_What you are asked to do:_ Shown below is a listing with pictures; reproduce exactly, and only, the lines between the ones containing "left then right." and "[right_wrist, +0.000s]", inclusive, leaving the pictures out.
================================
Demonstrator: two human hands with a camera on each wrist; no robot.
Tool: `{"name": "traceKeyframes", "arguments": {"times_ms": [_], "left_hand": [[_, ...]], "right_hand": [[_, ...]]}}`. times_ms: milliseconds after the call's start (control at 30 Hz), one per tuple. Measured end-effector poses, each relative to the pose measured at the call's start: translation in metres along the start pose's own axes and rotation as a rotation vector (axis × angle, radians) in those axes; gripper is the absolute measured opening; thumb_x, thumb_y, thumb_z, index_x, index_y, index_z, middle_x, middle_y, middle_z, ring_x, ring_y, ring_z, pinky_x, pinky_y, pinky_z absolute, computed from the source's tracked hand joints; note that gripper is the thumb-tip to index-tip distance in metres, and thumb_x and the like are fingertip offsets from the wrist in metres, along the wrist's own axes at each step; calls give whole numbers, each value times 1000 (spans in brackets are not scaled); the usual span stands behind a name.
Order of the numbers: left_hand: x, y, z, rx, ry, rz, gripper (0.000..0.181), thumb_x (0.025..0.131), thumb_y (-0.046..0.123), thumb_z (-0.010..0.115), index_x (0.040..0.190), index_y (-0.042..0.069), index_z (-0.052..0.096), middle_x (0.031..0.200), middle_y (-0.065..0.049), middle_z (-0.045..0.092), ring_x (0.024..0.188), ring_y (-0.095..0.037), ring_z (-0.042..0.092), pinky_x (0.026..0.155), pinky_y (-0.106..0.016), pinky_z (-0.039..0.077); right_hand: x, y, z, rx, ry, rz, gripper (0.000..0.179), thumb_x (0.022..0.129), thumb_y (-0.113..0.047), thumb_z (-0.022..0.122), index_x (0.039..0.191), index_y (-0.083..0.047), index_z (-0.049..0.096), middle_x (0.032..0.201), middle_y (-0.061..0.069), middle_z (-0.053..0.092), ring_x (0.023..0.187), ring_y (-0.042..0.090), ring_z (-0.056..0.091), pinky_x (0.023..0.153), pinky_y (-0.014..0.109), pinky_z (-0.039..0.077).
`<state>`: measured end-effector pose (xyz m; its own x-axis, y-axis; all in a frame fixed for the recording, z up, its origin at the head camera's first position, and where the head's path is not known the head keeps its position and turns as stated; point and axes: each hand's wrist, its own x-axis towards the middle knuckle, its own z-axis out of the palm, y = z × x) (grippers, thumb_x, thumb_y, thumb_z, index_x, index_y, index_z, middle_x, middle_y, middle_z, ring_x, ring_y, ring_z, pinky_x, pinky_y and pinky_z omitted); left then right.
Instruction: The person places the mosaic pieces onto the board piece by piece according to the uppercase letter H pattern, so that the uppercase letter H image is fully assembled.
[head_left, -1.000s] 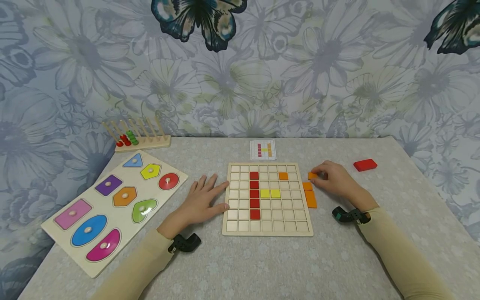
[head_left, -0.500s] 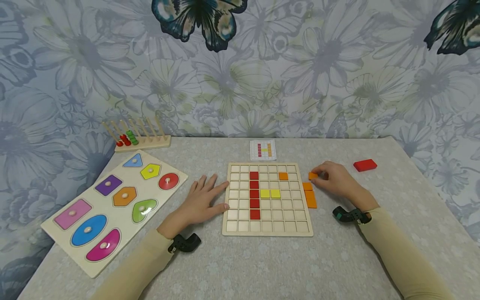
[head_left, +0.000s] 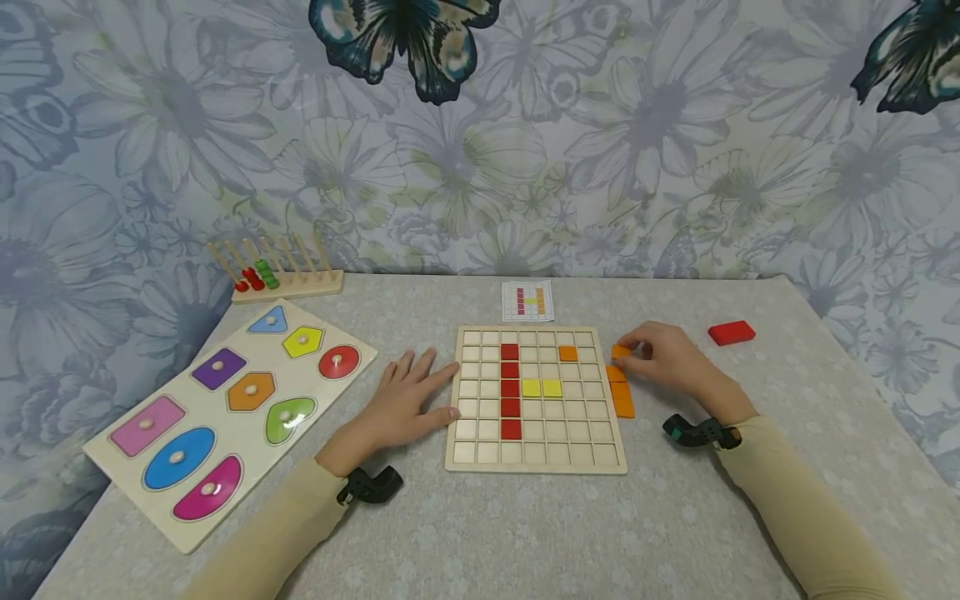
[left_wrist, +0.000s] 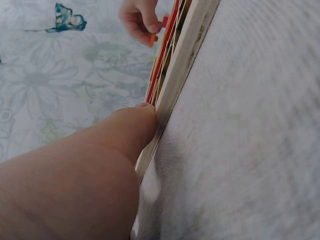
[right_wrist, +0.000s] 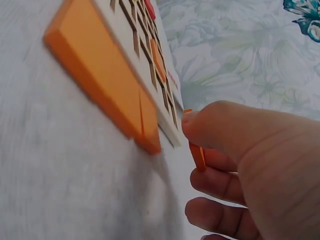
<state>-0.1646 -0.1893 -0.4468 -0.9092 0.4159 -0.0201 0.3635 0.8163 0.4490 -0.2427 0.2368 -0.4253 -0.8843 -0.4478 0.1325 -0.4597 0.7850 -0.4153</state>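
A wooden grid board (head_left: 534, 462) lies on the table, with red tiles (head_left: 510, 388) in a column, two yellow tiles (head_left: 542, 388) beside them and one orange tile (head_left: 568, 353) at upper right. My left hand (head_left: 401, 404) is spread flat at the board's left edge, its thumb and index fingertips touching the rim. Just off the board's right edge, my right hand (head_left: 667, 360) pinches an orange square tile (right_wrist: 196, 152) between thumb and fingers, held above the table in the right wrist view. More orange tiles (head_left: 621, 398) lie against the board's right side, under that hand.
Behind the board lies a pattern card (head_left: 527, 301). A red tile stack (head_left: 731, 332) sits at far right. On the left are a shape puzzle board (head_left: 255, 442) and a peg stand (head_left: 300, 285) with red and green beads. A patterned wall rises behind the table.
My right hand has shifted slightly left with the orange square tile, closer to the board's edge. The left hand stays where it was. The head view has moved a touch.
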Motion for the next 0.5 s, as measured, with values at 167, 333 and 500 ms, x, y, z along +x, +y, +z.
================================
_Solution to this problem:_
`<state>`: measured end-effector pose (xyz m; its own x-axis, y-axis; all in a frame fixed for the recording, z up, its origin at the head camera's first position, and where the head's path is not known the head keeps its position and turns as stated; point and axes: each hand's wrist, its own x-axis towards the middle knuckle, its own z-axis out of the palm, y = z × x) (grippers, thumb_x, thumb_y, thumb_z, index_x, index_y, index_z, middle_x, middle_y, middle_z, ring_x, ring_y, ring_z, pinky_x, pinky_y and pinky_z omitted); left then right.
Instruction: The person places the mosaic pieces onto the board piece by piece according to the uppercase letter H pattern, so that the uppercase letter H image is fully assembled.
[head_left, -1.000s] 
[head_left, -0.500s] 
[head_left, +0.000s] 
[left_wrist, +0.000s] 
[right_wrist, +0.000s] 

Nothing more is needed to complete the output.